Mit mehr Charme und Respekt beschrieb einer aus dem Kreis des ehemaligen Brutal-Death-Metal-Festivals «Mountains of Death» einmal seine Abneigung gegen COB: Die könnten sicher spielen, seien aber halt «Flöte».
Irgendwohin, wo es spannend war
Laihos Performance reichte bis in die verwackelten Videoaufnahmen von den Saufgelagen auf Tour hinein. Je länger das so ging – länger, als gesund war, wie nun scheint – desto weniger schien es etwas ausserhalb des «Wildchild», wie er sich nach einem W.A.S.P.-Song als Künstler nannte, zu geben. Inszenierung und Realität flossen bei Laiho ineinander bis zur Verfestigung.In meinem Teenager-Selbst weckte Laihos Aura deshalb die, ja, utopische Einbildung, dass der Rausch über sich hinausweisen könnte, irgendwohin, wo es spannend war, dass ihm eine transformierte Wirklichkeit folgen konnte. Dass aus Dorf-Kollegen vielleicht Metalheads werden konnten, wie aus Büezern Revolutionäre, wenn man ihnen auf Partys nur ab und an eine COB-Ballade und die «Internationale» unterjubelte. Denn eigentlich war diese Musik ja gar nicht so anders, als die auf den Partys. An Alexi Laihos Seite stand man auf der Schwelle zwischen Festzelt und Abgrund – oder Aufbruch, hier kam es auf die Stimmung an. Wir würden wild sein und das Dorf im Rudel verlassen.

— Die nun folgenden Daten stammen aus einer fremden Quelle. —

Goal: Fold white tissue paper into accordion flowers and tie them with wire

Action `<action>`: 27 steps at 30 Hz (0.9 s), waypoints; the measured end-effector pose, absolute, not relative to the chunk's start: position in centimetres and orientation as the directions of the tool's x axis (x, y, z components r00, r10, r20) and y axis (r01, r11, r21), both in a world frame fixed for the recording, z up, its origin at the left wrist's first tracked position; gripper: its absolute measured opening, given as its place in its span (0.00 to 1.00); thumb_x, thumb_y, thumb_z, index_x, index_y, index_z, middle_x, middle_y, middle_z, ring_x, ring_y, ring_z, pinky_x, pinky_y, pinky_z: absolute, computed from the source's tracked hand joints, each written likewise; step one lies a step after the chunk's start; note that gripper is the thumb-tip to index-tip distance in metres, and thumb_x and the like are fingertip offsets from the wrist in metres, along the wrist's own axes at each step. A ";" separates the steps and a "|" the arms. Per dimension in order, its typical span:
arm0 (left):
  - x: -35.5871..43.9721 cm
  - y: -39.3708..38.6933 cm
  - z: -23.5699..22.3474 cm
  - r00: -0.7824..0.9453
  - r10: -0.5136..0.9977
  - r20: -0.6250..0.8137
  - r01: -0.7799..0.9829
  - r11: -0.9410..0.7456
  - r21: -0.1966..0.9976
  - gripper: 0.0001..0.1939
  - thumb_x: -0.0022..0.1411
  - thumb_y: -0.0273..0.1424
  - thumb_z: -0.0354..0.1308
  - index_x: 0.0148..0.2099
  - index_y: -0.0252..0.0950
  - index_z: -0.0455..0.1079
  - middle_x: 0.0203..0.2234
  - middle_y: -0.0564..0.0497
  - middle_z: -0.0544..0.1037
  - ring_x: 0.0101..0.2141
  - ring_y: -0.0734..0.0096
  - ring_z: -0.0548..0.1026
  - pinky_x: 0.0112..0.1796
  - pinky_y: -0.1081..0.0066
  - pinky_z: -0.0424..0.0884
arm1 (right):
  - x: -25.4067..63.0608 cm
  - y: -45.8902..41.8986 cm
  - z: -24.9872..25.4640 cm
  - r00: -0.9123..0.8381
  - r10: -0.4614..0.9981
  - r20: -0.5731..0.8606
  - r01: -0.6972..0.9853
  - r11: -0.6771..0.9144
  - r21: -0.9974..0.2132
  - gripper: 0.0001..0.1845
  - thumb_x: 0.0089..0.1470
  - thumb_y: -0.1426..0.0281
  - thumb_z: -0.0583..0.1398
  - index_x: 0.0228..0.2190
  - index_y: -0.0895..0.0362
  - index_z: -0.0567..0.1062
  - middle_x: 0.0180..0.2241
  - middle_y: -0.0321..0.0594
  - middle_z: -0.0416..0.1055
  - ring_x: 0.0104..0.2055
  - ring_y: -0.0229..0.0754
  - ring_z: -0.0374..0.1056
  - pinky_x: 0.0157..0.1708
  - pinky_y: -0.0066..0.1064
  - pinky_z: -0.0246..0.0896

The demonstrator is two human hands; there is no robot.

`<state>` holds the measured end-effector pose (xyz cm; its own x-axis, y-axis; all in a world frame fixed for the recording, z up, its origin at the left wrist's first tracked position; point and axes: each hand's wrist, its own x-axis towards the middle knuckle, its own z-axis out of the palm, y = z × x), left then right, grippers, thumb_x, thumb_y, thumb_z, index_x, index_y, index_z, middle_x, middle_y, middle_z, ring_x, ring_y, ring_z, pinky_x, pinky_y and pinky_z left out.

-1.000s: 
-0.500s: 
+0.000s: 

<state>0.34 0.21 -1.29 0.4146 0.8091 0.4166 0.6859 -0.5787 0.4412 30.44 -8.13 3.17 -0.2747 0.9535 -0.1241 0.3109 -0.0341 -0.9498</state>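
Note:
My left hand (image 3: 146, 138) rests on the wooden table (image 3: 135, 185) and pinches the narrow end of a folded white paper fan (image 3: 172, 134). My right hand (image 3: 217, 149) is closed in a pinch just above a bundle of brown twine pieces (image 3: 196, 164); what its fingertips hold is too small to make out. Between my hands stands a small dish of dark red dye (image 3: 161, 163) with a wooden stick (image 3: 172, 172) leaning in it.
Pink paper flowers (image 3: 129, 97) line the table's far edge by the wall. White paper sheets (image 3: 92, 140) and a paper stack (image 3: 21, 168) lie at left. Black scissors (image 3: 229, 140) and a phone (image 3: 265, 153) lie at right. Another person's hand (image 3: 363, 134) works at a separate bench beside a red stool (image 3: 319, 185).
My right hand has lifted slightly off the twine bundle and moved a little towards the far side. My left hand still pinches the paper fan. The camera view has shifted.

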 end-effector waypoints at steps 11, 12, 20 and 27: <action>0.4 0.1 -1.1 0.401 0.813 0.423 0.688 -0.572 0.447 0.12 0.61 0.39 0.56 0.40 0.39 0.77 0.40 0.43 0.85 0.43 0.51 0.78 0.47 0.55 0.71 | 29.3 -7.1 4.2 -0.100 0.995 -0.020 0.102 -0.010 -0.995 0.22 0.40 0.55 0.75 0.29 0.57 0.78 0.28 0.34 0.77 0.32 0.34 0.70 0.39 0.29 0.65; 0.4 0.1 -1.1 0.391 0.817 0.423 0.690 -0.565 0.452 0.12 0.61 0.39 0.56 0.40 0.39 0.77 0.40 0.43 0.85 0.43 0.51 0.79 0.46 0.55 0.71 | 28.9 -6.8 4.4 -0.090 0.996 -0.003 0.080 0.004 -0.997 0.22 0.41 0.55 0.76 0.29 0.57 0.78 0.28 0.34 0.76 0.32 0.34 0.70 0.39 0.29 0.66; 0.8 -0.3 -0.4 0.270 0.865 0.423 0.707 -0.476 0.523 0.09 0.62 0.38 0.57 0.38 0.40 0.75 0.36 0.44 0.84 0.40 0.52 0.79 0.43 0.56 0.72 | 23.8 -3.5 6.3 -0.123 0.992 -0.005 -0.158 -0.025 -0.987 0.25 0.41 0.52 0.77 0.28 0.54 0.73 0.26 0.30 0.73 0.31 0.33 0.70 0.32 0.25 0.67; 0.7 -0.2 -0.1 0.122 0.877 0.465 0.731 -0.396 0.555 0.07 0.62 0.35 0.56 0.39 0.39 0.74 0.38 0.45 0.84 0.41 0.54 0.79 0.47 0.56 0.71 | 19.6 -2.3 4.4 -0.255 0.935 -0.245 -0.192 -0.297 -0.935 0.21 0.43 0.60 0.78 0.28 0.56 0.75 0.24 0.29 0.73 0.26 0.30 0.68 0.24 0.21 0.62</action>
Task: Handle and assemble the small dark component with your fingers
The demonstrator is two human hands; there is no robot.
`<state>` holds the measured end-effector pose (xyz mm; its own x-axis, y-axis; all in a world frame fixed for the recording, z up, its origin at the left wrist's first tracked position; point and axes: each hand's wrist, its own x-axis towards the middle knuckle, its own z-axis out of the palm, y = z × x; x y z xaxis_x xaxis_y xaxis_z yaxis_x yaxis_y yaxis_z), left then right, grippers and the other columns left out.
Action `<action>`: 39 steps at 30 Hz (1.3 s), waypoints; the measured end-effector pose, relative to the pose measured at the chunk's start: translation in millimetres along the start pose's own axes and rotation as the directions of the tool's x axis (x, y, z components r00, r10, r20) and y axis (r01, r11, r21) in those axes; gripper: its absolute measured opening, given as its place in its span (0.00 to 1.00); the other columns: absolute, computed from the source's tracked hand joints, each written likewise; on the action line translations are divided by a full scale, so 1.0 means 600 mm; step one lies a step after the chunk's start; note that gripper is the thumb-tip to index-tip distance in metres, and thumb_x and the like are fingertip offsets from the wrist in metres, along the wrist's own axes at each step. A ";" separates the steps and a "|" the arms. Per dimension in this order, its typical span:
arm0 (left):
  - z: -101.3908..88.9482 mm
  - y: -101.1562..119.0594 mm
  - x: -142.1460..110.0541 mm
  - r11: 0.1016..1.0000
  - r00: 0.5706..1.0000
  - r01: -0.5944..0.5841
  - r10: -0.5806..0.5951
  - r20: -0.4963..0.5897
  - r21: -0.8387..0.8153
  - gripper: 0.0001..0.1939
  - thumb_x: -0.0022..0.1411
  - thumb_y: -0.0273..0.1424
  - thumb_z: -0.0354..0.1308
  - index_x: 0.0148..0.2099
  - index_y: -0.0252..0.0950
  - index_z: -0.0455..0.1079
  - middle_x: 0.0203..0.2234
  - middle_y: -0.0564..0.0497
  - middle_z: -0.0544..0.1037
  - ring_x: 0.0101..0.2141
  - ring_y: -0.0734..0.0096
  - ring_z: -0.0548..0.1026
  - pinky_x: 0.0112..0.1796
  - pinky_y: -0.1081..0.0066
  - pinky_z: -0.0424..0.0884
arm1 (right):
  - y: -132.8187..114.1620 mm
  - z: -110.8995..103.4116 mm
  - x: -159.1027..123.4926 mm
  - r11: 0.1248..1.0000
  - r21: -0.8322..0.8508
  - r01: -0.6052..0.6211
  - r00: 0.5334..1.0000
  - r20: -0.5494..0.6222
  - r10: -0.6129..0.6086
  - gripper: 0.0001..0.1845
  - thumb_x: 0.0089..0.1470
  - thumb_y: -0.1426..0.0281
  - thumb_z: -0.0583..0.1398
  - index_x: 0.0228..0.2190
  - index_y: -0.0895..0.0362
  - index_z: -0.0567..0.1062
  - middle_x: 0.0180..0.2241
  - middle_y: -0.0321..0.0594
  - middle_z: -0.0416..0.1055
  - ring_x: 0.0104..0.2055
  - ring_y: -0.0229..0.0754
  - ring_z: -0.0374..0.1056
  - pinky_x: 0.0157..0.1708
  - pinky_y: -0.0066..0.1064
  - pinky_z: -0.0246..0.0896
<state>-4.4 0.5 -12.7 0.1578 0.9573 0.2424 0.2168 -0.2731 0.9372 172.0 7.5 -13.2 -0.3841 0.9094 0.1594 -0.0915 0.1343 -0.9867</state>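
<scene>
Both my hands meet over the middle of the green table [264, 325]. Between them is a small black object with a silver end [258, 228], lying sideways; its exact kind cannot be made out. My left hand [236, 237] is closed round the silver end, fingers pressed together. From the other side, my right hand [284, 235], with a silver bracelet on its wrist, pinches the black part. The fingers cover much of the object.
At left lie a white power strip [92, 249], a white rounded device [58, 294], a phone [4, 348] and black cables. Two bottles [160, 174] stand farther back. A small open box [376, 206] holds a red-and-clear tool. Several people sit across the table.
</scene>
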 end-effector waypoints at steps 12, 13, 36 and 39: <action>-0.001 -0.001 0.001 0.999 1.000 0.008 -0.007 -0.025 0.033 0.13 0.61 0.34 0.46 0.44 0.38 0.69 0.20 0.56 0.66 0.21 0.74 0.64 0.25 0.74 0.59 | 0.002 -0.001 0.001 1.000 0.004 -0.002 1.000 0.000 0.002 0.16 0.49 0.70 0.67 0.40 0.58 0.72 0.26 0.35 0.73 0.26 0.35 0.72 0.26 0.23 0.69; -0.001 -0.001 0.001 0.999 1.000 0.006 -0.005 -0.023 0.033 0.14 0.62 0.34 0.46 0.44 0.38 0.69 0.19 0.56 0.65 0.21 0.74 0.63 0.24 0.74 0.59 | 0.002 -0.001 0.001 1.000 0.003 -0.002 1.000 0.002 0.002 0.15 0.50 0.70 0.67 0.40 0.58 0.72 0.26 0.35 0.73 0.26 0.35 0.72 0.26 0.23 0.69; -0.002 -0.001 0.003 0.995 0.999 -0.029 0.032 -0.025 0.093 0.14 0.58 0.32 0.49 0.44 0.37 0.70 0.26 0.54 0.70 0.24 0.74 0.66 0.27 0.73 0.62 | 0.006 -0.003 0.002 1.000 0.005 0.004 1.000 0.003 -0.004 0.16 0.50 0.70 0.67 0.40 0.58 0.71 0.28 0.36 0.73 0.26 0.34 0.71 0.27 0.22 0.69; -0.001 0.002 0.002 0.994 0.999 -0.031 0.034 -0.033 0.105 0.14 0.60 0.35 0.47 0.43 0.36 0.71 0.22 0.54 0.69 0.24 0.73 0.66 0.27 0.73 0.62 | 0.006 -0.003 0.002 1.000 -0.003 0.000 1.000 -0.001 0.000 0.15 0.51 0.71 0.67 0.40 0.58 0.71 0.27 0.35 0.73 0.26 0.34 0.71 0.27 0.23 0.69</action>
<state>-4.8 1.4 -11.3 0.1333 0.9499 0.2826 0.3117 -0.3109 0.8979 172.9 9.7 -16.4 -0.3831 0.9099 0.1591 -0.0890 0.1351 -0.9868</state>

Wenn der Freund und Metal-Konspirator aus dem Nachbarsdorf im Militärkaputt seines Vaters auf dem Töffli auf verschneiter Hauptstrasse zu mir fuhr, um irgendwo auf einem Hügel im Schnee Bier zu trinken, lief bei ihm COB. Wenn ich auf dem Weg an eine Homeparty in einem Weiler mit dem Töffli am Strassenrand hielt, um eine von den Eltern geklaute Zigarette zu rauchen, lief COB. Ich hörte Alexi Laihos Musik, wie ich die Zigarette rauchte: Noch einmal tief reinziehen vor einer Nacht mit Lynyrd Skynyrd, Aggro Berlin und Mr. Da Nos. Beim Heimkommen dann Duschen und COB. Inzwischen ist der Freund weggezogen und geht im Sommer auf die Alp. Die meisten anderen sind geblieben.
Das Rudel Children of Bodom löste sich 2019 auf. Angeblich, weil Laiho Streit mit den verbliebenen Gründungsmitgliedern Seppälä, Wirman und Raatikainen hatte. Weil diese die Rechte am Bandnamen hatten, gründete Laiho anfangs 2020 zusammen mit dem letzten Rhytmusgitarristen Daniel Freyberg die Band «Bodom After Midnight». Die wenigen aufgenommenen Stücke sollen nun posthum erscheinen.